__What the exercise asks__: Please could you give again the lines from the one holding "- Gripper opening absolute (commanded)" through the final line of the data below, exactly, with no other lines?

<<<<

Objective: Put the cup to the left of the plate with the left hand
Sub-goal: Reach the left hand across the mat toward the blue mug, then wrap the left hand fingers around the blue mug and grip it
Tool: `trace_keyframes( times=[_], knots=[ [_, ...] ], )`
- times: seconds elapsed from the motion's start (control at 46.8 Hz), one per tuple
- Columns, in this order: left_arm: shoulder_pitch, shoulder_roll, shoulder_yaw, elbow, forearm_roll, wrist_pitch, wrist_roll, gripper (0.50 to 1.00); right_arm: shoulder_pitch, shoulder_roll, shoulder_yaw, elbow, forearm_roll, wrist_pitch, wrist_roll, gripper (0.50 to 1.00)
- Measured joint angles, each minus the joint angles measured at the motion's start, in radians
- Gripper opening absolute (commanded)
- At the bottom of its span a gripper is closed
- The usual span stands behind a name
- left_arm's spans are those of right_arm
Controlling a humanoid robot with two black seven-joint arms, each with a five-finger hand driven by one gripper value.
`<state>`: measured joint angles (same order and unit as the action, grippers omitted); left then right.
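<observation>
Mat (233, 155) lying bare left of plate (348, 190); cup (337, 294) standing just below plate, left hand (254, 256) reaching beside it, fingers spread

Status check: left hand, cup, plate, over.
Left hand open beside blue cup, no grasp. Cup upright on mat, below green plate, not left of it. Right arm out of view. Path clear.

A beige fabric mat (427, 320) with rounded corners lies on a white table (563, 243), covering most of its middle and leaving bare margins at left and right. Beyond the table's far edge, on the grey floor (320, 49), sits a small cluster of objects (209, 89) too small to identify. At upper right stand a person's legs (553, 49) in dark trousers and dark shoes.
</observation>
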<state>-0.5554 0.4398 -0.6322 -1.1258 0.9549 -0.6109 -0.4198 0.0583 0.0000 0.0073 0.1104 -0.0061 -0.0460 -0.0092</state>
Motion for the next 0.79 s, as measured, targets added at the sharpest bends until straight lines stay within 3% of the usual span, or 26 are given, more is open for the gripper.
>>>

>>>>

__Response to this exercise__:
- Gripper opening absolute (commanded)
- At the bottom of its span a gripper is closed
- The usual span stands behind a name
- left_arm's spans are those of right_arm
Controlling a humanoid robot with two black seven-joint arms, each with a five-finger hand driven by one gripper value.
`<state>`: measured joint angles (same order and unit as the action, grippers omitted); left then right.
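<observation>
Mat (233, 155) lying bare left of plate (348, 190); cup (337, 294) standing just below plate, left hand (254, 256) reaching beside it, fingers spread

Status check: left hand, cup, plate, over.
Left hand open beside blue cup, no grasp. Cup upright on mat, below green plate, not left of it. Right arm out of view. Path clear.

A beige fabric mat (427, 320) with rounded corners lies on a white table (563, 243), covering most of its middle and leaving bare margins at left and right. Beyond the table's far edge, on the grey floor (320, 49), sits a small cluster of objects (209, 89) too small to identify. At upper right stand a person's legs (553, 49) in dark trousers and dark shoes.
</observation>
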<state>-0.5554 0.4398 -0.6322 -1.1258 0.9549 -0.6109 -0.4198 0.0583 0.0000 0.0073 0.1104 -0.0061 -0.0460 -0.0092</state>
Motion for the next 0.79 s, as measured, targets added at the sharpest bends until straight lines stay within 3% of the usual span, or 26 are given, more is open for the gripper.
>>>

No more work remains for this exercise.